Le temps des occasions perdues

En matière d’extension des libertés, François Hollande tient bon sur le Mariage pour tous face à la conjonction des conservatismes religieux mais abandonne le droit à mourir dans la dignité, pourtant soutenu par près de 90 % des citoyens. Pourquoi n’avoir pas proposé un référendum donnant la parole au peuple comme vient de le faire l’Irlande à propos de l’interruption de grossesse ?

En matière de laïcité, il choisit de pas toucher à la loi Carle qui aurait mérité d’être à tout le moins aménagée. Mais c’est une proposition capitale qui est passée à la trappe : la proposition 46, celle qui ambitionnait d’inscrire dans la Constitution les deux premiers articles de la loi de 1905 : la République assure la liberté de conscience, garantit le libre exercice des cultes, ne reconnaît, ne salarie ni ne subventionne aucun culte.

En donnant à ces principes pleine valeur constitutionnelle, l’intention était de donner à la République les moyens de se protéger du communautarisme et de fermer la porte au retour du religieux en politique. Elle sera abandonnée en rase campagne.

Un renoncement qui se révèle être une faute quand le successeur de François Hollande en appelle au rétablissement du lien entre les églises et l’État !

Désormais l’ancien président qui pense peut-être pouvoir prendre sa revanche lors de la prochaine présidentielle, n’a que des mots aimables sur la laïcité. Les socialistes sont les mieux placés pour défendre la laïcité qui garantit l’unité du pays, écrit-il.
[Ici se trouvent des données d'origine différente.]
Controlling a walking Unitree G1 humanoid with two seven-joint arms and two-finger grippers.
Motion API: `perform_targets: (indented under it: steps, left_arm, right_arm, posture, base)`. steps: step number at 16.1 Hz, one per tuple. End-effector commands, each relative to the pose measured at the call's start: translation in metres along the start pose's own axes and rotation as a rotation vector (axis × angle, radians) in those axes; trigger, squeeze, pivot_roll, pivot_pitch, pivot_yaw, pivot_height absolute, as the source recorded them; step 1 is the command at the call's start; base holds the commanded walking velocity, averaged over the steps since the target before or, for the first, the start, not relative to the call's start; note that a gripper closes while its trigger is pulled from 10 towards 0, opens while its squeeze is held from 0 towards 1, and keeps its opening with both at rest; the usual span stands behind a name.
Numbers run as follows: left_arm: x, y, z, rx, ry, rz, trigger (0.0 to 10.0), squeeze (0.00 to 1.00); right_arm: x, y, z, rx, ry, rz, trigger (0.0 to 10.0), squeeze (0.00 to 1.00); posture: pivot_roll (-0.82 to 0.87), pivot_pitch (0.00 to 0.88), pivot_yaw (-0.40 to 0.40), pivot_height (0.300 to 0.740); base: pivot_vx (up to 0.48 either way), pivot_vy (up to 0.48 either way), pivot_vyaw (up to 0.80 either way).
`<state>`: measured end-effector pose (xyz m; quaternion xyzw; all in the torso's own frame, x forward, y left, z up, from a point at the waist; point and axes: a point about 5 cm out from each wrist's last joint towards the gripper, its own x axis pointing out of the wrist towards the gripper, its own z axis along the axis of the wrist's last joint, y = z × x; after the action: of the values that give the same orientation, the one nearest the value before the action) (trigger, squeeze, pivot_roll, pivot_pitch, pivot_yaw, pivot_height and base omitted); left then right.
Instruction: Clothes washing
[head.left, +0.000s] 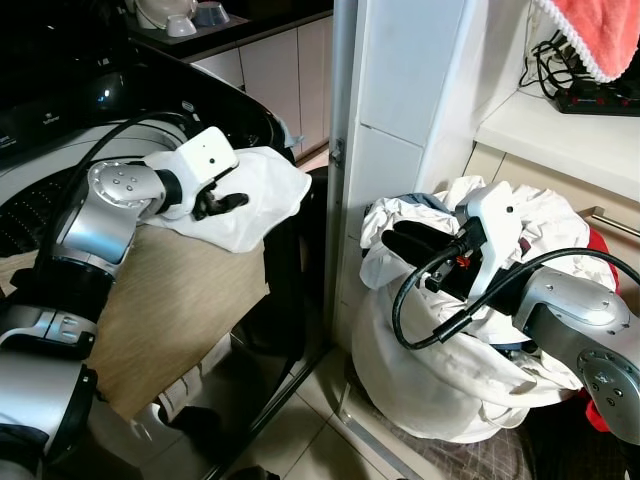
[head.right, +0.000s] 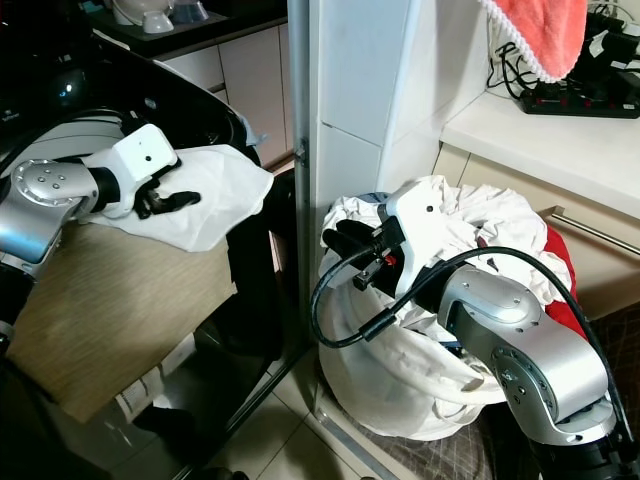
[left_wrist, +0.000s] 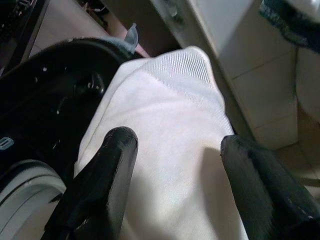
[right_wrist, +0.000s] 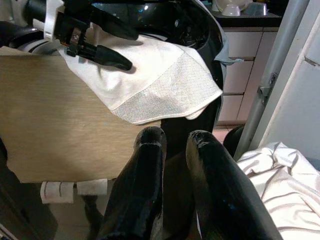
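Pillar (head.left: 420, 110): white-tiled, upright, centre of scene, with a grey metal strip down its left edge.
Desk (head.left: 560, 130): white, upper right, beside the pillar.
Power strip (head.left: 600, 98): black, on the desk, tangle of black cables just beside it.
Towel (head.left: 590, 35): coral pink with white trim, hanging over the desk at top right.
Cabinets (head.left: 275, 75): pale doors in the background, under a dark top.
Bowls (head.left: 185, 15): white, on that dark top, upper left.
Floor (head.left: 290, 440): pale tiles, bottom centre.
Drawer handle (head.left: 610, 220): metal bar, far right, below the desk.
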<state>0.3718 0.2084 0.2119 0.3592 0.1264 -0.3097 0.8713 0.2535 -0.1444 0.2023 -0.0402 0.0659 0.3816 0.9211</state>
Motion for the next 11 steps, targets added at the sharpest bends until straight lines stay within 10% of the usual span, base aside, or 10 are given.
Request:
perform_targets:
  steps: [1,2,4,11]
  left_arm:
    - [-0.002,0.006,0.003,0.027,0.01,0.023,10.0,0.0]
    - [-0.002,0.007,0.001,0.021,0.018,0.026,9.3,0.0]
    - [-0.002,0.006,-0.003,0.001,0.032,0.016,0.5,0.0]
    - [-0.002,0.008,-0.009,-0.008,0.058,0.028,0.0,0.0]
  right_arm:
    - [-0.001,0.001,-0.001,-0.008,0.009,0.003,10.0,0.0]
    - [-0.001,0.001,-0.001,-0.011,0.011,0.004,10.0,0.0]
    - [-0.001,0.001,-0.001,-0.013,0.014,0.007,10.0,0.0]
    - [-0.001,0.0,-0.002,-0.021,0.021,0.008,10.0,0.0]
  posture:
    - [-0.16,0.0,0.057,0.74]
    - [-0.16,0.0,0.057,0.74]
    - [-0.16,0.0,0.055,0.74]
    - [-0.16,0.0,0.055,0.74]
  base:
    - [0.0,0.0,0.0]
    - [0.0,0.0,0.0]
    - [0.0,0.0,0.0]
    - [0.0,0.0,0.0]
Encore faudrait-il livrer la bataille culturelle, celles des valeurs et des principes républicains en l’occurrence, sans lesquels il n’y a pas de victoire politique, convaincre des dangers que le communautarisme fait courir à la paix civile et que la gauche ne se reconstruira qu’en se ressourçant à ses fondamentaux : l’émancipation, la laïcité et le progrès social.


Ce texte est la version longue de la tribune publiée vendredi 1er juin 2018 dans l’hebdomadaire Marianne.